Rochester Reporter

New research suggests that the adult brain can regenerate neurons that integrate into motor circuits, potentially aiding in the repair of damaged neural networks in Huntington's and other diseases. Dr. Abdellatif Benraiss, a senior author of the study published in Cell Reports, highlighted the significance of this discovery. "Our research shows that we can encourage the brain’s own cells to grow new neurons that join in naturally with the circuits controlling movement," he said. "This discovery offers a potential new way to restore brain function and slow the progression of these diseases." Benraiss is a research associate professor at the University of Rochester Medical Center's Center for Translational Neuromedicine, led by Dr. Steve Goldman.

It was once believed the adult brain couldn't generate new neurons, but it is now known that progenitor cells in brain niches can produce new neurons. These cells primarily produce neurons in early development and switch to glial cells shortly after birth. In the ventricular zone, located near the striatum, a brain region severely affected by Huntington's disease, these cells are found to congregate.

Research in Goldman's lab demonstrated that delivering BDNF and Noggin proteins to progenitor cells in mice could stimulate neuron generation. These new neurons migrated to the striatum, developing into medium spiny neurons, which are the primary cells lost in Huntington's. This induction of neuron formation was noted in both mice and primates.
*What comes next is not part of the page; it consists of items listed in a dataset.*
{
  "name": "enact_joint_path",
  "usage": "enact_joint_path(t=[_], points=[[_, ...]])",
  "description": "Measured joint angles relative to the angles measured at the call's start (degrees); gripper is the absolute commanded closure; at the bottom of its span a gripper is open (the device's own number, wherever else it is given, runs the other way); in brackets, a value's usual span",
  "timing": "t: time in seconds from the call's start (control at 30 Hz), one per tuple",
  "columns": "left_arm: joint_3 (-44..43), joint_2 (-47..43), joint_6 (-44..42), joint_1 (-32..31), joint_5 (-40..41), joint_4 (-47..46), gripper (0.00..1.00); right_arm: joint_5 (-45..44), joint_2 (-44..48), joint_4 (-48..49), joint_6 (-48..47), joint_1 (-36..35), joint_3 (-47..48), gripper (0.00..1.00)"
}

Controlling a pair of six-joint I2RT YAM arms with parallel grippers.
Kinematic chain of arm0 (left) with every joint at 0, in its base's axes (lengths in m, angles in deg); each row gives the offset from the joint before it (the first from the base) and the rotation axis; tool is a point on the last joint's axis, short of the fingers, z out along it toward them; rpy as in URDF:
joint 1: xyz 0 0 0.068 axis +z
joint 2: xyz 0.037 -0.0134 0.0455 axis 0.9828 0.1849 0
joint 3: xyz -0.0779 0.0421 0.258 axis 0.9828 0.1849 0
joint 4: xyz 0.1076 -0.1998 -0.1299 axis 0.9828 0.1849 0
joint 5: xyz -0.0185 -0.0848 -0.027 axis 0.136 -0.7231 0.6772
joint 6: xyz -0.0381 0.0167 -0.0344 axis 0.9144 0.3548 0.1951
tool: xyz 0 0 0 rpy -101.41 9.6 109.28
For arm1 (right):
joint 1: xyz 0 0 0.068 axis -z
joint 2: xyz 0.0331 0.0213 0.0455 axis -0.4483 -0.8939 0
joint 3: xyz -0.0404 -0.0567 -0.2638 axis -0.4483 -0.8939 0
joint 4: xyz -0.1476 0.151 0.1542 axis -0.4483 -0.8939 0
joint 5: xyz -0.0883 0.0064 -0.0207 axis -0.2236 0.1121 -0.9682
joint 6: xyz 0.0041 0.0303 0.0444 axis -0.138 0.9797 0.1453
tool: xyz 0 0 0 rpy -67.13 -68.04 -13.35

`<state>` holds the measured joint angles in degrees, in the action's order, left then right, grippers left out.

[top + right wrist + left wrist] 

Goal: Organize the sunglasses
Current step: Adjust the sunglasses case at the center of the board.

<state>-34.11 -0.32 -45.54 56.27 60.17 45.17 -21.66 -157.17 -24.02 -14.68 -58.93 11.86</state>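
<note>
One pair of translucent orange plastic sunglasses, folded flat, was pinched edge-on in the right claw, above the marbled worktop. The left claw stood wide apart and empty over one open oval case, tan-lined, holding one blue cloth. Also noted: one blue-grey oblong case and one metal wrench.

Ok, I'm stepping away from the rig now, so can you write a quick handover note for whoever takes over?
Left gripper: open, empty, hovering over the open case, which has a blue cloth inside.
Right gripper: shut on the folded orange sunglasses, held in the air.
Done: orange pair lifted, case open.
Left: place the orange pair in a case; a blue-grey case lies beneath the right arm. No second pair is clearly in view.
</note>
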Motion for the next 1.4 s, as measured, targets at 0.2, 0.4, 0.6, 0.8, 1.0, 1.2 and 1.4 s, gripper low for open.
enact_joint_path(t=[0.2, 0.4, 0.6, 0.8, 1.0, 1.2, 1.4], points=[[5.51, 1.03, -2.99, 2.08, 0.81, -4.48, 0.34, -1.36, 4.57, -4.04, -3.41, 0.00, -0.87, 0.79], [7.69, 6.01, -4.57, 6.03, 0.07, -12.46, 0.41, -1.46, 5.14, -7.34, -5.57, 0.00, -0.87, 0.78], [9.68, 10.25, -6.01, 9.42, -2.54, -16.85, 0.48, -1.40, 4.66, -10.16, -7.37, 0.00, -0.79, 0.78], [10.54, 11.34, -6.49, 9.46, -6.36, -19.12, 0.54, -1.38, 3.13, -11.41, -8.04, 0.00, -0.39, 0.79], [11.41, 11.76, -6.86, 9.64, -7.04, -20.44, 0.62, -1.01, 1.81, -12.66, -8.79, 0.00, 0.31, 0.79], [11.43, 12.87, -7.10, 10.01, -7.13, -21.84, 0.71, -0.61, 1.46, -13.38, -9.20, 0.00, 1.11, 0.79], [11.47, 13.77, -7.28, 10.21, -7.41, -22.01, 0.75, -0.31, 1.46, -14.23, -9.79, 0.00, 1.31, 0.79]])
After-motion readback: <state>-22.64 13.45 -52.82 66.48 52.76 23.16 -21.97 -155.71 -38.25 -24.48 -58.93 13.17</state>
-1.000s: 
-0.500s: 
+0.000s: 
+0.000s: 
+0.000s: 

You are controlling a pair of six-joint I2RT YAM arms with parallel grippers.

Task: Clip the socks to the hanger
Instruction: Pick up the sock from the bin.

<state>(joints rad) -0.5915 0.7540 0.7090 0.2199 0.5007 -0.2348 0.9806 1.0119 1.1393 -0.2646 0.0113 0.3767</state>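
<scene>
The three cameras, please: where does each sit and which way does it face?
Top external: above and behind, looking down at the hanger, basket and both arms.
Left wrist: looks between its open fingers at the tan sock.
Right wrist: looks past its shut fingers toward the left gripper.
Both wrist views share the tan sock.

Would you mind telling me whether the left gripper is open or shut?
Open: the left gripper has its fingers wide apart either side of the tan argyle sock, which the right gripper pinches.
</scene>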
The integration of these new neurons into brain networks was previously unclear. In a mouse model of Huntington's, the research showed that the neurons connect with motor control networks, replacing lost neuron functions. Using genetic tagging, researchers followed the new cells over time. "In this paper, we used a combination of electrophysiology, optogenetics, and mouse behavior to show that these cells are not only produced in the adult brain but functionally restore motor circuits in both healthy mice and in the context of Huntington's disease," noted Jose Cano, PhD, a lead author of the study.

Through optogenetics, researchers mapped connections between new neurons and other brain regions, confirming their integration into motor control networks.

The study points to a potential treatment strategy for Huntington’s disease by stimulating the brain to replace lost neurons and restore communication pathways. "Taken together with the persistence of these progenitor cells in the adult primate brain, these findings suggest the potential for this regenerative approach as a treatment strategy in Huntington's and other disorders characterized by the loss of neurons in the striatum," said Benraiss.

The authors propose combining this approach with other cell replacement therapies. Goldman's lab has shown glial cells called astrocytes significantly influence Huntington’s disease. Correcting dysfunctional astrocytes with healthy ones has shown promise in slowing disease progression in mice. These glial replacement therapies are under preclinical development.